**YOUR GOAL:** After finding the line containing "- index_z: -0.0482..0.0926" below, please output that line and each following one through the line containing "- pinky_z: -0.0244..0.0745", exactly as written.

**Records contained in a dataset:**
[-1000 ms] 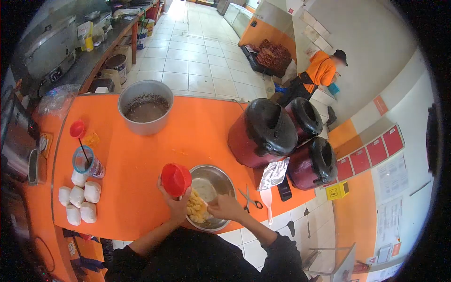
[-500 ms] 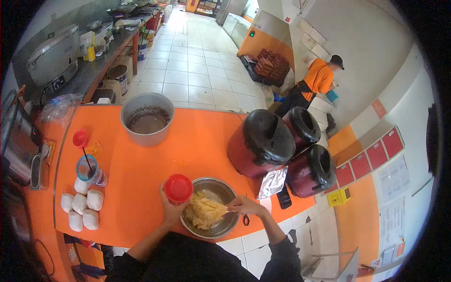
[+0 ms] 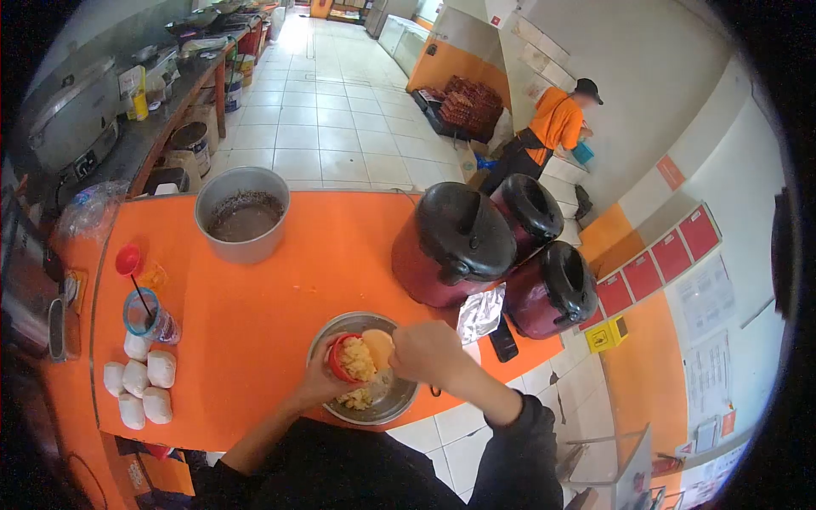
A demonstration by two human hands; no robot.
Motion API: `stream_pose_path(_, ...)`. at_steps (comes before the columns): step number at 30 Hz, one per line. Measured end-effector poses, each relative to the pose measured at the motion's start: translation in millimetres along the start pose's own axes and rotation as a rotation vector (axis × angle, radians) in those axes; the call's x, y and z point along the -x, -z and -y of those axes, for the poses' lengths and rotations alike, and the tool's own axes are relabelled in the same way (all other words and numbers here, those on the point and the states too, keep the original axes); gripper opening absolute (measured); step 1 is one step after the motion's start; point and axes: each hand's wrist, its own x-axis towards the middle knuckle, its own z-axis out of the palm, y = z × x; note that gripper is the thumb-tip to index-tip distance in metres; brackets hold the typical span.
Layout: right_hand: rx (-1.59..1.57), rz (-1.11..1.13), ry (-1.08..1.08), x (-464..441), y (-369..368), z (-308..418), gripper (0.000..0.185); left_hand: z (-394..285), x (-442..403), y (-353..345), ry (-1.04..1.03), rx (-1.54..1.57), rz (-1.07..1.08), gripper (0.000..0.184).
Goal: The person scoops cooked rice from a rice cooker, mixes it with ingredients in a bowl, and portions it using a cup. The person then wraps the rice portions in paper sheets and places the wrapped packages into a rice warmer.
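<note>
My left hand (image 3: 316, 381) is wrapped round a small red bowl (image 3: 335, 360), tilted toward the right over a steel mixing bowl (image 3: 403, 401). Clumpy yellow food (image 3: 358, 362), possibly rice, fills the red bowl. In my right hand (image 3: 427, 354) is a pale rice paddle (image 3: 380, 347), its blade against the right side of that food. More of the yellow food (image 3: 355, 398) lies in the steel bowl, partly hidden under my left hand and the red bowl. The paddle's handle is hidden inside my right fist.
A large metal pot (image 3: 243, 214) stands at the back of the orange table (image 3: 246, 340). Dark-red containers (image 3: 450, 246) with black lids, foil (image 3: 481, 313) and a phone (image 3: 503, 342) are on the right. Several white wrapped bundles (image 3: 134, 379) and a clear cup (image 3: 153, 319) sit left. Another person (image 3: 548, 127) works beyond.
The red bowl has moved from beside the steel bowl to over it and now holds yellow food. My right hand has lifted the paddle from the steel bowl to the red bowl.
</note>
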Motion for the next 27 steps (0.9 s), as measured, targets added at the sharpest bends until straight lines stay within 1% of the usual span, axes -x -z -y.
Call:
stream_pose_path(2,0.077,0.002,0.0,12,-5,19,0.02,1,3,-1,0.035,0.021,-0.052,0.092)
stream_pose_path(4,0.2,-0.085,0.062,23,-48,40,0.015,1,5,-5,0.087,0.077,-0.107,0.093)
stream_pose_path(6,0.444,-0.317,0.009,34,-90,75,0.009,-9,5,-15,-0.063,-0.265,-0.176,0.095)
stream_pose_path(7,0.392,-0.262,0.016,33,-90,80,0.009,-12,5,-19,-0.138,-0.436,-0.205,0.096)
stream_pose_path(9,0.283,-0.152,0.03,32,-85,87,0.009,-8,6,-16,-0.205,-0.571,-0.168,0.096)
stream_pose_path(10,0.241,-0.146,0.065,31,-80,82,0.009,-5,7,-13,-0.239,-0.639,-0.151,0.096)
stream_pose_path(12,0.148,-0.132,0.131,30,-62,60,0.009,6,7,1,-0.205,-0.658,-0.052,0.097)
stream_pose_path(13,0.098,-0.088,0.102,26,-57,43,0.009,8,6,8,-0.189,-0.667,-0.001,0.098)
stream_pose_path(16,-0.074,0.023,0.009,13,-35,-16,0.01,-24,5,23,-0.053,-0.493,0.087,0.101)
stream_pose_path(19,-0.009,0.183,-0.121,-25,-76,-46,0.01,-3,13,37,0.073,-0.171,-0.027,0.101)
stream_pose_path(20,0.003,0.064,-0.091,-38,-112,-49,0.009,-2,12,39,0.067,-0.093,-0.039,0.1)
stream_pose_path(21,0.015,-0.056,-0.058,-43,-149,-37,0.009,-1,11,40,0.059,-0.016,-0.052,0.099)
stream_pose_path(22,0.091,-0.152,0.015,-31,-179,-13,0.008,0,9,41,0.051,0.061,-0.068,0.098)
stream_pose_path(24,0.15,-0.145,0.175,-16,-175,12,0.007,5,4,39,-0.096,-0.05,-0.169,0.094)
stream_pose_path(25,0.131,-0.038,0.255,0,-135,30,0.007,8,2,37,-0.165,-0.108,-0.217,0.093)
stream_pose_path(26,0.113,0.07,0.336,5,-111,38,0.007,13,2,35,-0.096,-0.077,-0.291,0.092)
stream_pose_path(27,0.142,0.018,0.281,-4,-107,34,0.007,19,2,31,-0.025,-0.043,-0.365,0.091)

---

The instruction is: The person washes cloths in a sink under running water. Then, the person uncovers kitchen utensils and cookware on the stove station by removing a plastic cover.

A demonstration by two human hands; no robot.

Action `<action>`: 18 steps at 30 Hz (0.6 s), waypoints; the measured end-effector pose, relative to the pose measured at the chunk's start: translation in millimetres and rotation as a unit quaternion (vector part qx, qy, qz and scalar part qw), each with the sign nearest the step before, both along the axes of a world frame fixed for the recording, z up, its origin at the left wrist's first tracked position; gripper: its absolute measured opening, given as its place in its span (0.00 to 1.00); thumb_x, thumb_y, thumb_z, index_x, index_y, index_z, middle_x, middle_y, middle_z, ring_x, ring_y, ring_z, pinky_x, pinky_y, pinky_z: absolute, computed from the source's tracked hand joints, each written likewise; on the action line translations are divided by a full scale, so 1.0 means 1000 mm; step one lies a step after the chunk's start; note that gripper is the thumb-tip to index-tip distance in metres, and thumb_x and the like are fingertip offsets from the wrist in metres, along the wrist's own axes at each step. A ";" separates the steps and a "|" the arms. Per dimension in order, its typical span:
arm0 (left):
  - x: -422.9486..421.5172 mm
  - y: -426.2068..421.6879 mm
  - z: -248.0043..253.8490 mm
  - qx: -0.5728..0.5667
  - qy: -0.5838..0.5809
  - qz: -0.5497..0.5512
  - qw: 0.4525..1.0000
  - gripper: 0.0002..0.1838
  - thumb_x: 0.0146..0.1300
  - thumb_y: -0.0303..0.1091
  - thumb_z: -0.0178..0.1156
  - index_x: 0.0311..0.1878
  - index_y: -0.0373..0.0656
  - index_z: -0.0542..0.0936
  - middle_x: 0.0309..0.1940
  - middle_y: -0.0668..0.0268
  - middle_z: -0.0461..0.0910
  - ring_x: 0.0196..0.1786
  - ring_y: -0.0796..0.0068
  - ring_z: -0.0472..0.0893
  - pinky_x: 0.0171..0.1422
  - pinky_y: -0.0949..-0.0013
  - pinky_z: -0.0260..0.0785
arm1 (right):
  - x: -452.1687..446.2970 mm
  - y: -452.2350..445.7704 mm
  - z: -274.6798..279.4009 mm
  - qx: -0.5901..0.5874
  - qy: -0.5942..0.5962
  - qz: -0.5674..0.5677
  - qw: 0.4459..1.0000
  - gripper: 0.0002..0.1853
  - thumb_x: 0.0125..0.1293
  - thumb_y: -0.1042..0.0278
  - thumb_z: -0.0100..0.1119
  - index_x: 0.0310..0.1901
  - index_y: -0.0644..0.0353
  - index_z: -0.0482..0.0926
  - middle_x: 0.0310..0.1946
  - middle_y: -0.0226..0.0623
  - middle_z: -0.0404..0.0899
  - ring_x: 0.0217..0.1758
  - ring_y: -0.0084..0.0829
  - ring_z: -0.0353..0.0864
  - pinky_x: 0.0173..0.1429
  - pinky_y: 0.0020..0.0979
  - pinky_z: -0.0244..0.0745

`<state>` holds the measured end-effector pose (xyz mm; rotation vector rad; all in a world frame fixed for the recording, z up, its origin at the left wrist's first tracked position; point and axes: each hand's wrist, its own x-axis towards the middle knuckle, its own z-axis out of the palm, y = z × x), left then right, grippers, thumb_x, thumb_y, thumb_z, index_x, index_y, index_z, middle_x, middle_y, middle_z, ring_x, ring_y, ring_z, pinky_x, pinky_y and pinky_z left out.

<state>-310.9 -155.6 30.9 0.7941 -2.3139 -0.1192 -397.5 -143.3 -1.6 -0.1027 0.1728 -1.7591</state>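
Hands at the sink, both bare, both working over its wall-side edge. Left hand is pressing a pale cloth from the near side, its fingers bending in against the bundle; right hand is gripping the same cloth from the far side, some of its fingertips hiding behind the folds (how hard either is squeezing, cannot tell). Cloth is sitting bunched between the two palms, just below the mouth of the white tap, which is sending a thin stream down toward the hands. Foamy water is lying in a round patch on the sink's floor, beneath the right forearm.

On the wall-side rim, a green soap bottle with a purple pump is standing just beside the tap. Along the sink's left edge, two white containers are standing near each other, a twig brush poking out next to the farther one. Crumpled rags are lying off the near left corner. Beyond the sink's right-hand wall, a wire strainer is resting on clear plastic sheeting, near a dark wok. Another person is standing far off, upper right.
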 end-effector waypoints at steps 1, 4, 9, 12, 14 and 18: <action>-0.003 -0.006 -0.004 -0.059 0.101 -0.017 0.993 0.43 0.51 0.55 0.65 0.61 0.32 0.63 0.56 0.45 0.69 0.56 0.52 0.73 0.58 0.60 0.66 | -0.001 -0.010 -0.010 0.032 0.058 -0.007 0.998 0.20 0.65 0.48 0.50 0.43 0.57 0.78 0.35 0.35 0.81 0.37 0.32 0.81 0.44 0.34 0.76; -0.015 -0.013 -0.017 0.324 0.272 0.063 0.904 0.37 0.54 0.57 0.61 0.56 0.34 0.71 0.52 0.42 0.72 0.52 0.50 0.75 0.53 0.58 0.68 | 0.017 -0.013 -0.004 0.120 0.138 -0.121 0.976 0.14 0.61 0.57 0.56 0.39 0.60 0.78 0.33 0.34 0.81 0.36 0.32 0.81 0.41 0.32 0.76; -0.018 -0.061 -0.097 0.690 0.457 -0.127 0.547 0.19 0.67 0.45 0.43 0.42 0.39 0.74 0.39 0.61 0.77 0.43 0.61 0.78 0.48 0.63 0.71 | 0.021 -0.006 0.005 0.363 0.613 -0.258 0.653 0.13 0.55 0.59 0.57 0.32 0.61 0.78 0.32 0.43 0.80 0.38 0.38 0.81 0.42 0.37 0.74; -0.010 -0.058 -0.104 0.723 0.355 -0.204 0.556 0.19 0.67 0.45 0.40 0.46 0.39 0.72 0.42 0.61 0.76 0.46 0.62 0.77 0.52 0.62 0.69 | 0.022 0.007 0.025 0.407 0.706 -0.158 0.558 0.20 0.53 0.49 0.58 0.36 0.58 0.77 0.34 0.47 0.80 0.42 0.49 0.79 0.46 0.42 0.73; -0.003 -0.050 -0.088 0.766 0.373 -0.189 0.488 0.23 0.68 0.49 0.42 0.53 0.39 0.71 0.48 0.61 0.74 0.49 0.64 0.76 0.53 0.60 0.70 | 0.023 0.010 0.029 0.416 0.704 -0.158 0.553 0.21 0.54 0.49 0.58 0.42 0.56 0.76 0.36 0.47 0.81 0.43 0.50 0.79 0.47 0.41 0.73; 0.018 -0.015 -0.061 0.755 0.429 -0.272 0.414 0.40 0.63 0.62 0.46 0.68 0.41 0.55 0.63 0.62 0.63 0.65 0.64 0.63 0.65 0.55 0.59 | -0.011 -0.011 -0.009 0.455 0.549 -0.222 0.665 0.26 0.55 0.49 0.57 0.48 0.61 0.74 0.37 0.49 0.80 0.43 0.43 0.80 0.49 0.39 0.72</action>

**EXERCISE SOLUTION:**
  - index_z: -0.0482..0.0926
  - middle_x: 0.0310..0.1946
  - middle_y: -0.0226..0.0623
  - middle_z: -0.0404..0.0899
  - ring_x: 0.0217..0.1758
  - ring_y: -0.0084..0.0829
  - ring_z: -0.0353..0.0864
  - pinky_x: 0.0173..0.1429
  - pinky_y: 0.0020..0.0979
  - pinky_z: -0.0244..0.0745

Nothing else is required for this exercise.